## Task description
The data below needs to be returned exactly, line for line.

***** Data shown

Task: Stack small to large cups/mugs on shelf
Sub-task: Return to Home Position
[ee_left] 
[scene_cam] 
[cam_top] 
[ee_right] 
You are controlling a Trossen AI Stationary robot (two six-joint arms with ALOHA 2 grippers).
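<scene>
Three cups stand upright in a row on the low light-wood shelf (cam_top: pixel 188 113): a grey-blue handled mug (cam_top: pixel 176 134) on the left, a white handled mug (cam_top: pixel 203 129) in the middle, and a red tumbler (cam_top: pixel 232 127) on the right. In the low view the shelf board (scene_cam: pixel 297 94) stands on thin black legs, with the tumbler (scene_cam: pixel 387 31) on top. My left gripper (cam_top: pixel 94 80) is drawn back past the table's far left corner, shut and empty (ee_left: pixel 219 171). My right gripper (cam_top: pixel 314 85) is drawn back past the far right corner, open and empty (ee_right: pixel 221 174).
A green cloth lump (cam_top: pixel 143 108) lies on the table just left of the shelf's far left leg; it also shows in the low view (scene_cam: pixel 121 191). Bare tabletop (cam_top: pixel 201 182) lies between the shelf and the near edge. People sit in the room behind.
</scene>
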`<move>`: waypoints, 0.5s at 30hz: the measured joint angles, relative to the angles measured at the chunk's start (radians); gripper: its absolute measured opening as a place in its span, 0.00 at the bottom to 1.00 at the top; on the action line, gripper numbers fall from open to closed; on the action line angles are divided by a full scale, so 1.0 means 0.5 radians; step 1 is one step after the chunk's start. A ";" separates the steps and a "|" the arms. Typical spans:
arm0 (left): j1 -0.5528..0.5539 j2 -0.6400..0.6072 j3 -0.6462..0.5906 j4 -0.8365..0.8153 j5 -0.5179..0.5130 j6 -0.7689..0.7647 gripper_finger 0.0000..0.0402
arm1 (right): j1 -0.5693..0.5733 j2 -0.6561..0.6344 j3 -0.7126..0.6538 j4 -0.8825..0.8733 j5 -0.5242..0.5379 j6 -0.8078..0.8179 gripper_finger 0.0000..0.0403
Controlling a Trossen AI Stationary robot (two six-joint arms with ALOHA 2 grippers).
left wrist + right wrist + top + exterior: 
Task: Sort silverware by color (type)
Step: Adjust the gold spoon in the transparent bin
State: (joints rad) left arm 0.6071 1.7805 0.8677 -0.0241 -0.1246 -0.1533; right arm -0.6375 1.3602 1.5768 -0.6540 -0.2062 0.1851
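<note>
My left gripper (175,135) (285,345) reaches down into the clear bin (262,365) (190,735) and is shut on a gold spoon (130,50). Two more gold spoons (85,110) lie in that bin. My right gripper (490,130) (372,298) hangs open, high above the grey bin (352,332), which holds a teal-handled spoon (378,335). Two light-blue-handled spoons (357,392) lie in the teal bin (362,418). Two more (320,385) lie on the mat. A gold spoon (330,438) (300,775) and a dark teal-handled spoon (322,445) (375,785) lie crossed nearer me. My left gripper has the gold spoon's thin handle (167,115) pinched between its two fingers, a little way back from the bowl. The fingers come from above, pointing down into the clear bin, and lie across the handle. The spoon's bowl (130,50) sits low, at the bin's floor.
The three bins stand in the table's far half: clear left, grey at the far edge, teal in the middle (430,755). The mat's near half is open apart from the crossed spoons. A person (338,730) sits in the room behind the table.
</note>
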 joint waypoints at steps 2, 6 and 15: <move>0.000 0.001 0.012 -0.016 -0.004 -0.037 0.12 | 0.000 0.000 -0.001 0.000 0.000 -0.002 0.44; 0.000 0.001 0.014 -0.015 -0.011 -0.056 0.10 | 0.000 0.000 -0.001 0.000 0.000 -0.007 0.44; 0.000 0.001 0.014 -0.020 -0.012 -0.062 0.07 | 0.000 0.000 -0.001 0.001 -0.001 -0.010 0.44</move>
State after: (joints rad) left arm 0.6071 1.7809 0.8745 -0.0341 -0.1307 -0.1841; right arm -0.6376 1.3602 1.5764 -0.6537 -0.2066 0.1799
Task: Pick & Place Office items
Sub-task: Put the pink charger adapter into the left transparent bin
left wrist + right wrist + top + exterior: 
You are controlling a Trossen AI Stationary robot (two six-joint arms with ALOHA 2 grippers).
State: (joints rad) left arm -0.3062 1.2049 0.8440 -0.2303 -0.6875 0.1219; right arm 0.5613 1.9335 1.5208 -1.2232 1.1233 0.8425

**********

## Response
Task: Stack small to large cups/mugs on shelf
Sub-task: Return to Home Position
[ee_left] 
[scene_cam] 
[cam_top] 
[ee_right] 
You are controlling a Trossen AI Stationary robot (two six-joint arms with ALOHA 2 grippers).
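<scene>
Three cups stand upright in a row on the low light-wood shelf (cam_top: pixel 188 113): a grey-blue handled mug (cam_top: pixel 176 134) on the left, a white handled mug (cam_top: pixel 203 129) in the middle, and a red tumbler (cam_top: pixel 232 127) on the right. In the low view the shelf board (scene_cam: pixel 297 94) stands on thin black legs, with the tumbler (scene_cam: pixel 387 31) on top. My left gripper (cam_top: pixel 94 80) is drawn back past the table's far left corner, shut and empty (ee_left: pixel 219 171). My right gripper (cam_top: pixel 314 85) is drawn back past the far right corner, open and empty (ee_right: pixel 221 174).
A green cloth lump (cam_top: pixel 143 108) lies on the table just left of the shelf's far left leg; it also shows in the low view (scene_cam: pixel 121 191). Bare tabletop (cam_top: pixel 201 182) lies between the shelf and the near edge. People sit in the room behind.
</scene>
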`<move>`: waypoints, 0.5s at 30hz: the measured joint angles, relative to the angles measured at the chunk's start (radians); gripper: its absolute measured opening as a place in its span, 0.00 at the bottom to 1.00 at the top; on the action line, gripper numbers fall from open to closed; on the action line angles are divided by a full scale, so 1.0 means 0.5 radians; step 1 is one step after the chunk's start. A ";" separates the steps and a "|" the arms. Typical spans:
arm0 (left): j1 -0.5528..0.5539 j2 -0.6400..0.6072 j3 -0.6462..0.5906 j4 -0.8365..0.8153 j5 -0.5179..0.5130 j6 -0.7689..0.7647 gripper_finger 0.0000..0.0402
arm1 (right): j1 -0.5693..0.5733 j2 -0.6561..0.6344 j3 -0.7126..0.6538 j4 -0.8825..0.8733 j5 -0.5242..0.5379 j6 -0.8078..0.8179 gripper_finger 0.0000..0.0403
Controlling a Trossen AI Stationary robot (two six-joint arms with ALOHA 2 grippers).
left wrist + right wrist + top + exterior: 
Task: Sort silverware by color (type)
Step: Adjust the gold spoon in the transparent bin
State: (joints rad) left arm 0.6071 1.7805 0.8677 -0.0241 -0.1246 -0.1533; right arm -0.6375 1.3602 1.5768 -0.6540 -0.2062 0.1851
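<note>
My left gripper (175,135) (285,345) reaches down into the clear bin (262,365) (190,735) and is shut on a gold spoon (130,50). Two more gold spoons (85,110) lie in that bin. My right gripper (490,130) (372,298) hangs open, high above the grey bin (352,332), which holds a teal-handled spoon (378,335). Two light-blue-handled spoons (357,392) lie in the teal bin (362,418). Two more (320,385) lie on the mat. A gold spoon (330,438) (300,775) and a dark teal-handled spoon (322,445) (375,785) lie crossed nearer me. My left gripper has the gold spoon's thin handle (167,115) pinched between its two fingers, a little way back from the bowl. The fingers come from above, pointing down into the clear bin, and lie across the handle. The spoon's bowl (130,50) sits low, at the bin's floor.
The three bins stand in the table's far half: clear left, grey at the far edge, teal in the middle (430,755). The mat's near half is open apart from the crossed spoons. A person (338,730) sits in the room behind the table.
</note>
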 joint waypoints at steps 2, 6 and 15: <move>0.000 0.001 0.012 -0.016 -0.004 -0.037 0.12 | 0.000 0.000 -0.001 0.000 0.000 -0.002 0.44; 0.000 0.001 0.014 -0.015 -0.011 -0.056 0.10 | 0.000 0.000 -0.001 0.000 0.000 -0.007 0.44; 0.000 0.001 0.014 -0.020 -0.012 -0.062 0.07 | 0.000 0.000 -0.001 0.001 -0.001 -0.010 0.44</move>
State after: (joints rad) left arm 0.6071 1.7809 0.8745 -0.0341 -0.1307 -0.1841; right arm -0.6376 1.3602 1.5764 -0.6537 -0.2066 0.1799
Task: Pick & Place Office items
Sub-task: Put the pink charger adapter into the left transparent bin
left wrist + right wrist + top + exterior: 
You are controlling a Trossen AI Stationary robot (two six-joint arms with ALOHA 2 grippers).
State: (joints rad) left arm -0.3062 1.2049 0.8440 -0.2303 -0.6875 0.1219; right arm 0.5613 1.9335 1.5208 -1.2232 1.1233 0.8425

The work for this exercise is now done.